Smell to me goes hand in hand with taste as any cook will tell you. According to Wikipedia (where I gained my knowledge on the senses) women have a stronger sense of smell than men. I could have told you that!  My mother lost her sense of smell after my younger brother was born and with her hearing loss we had many a burned meal. Try it for yourself. Plug your ears and nose and do a big fry up. We depend on both those senses when making dinner.

What has this exercise to do with crime writing or any kind of writing?  Everything.

Quoted from a favourite book. ‘Out of Africa’ -Isak Dinesen (Karen Blixen)

When in Africa in March the long rains began after four months of hot, dry weather, the richness of growth and the freshness and fragrance everywhere are overwhelming. Smell

But the farmer holds back his heart and dares not trust the generosity of nature: he listens, dreading to hear a decrease in the roar of the falling rain. The water that the earth is now drinking in must bring the farm, with all the vegetable, animal, and human life on it, through four rainless months to come.
The old women of the farm were all good friends of mine. I saw less of them than of the small restless totos, who were ever about my house, but they had agreed to assume the existence of a particular understanding and intimacy between them and me, as if they were all aunties of mine. Sight.

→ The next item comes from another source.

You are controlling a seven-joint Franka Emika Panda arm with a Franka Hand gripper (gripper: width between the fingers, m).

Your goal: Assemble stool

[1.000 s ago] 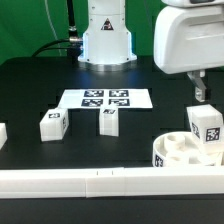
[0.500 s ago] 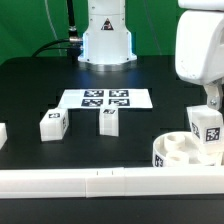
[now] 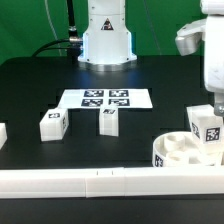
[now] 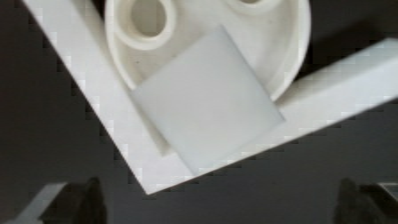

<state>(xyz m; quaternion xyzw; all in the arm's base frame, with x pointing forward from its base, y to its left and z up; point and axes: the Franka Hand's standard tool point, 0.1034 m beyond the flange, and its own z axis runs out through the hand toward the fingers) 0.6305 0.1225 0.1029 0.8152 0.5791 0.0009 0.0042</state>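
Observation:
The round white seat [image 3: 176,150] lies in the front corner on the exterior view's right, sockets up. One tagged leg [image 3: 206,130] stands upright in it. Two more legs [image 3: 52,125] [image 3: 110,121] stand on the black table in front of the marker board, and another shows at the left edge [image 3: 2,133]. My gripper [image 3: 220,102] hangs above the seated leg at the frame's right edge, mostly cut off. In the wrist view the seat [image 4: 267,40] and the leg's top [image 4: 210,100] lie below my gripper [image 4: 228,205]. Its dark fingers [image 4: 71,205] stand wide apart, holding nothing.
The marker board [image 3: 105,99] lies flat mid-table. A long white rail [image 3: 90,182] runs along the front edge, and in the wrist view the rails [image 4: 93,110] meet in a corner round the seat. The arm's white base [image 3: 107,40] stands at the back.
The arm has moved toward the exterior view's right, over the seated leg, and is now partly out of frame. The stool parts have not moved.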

After the grasshoppers have passed and have gone toward the horizon like a long stream of thinning smoke, the feeling of disgust at your own face and hands, which have been crawled upon by grasshoppers, stays with you for a long time. Touch

Well you get the idea.
Using all the senses becomes paramount in crime fiction. Descriptions of what you hear and see help the reader get involved in the story. The smell of the dark dungeon like room that the captive is incarcerated reeks of body sweat and fear. The pain inflicted by his tormentor made him bite his lip until he could taste the blood.

Liz and I have started plotting our next book and building character sketches. Next Saturday we plan to meet for a celebratory breakfast and writing session.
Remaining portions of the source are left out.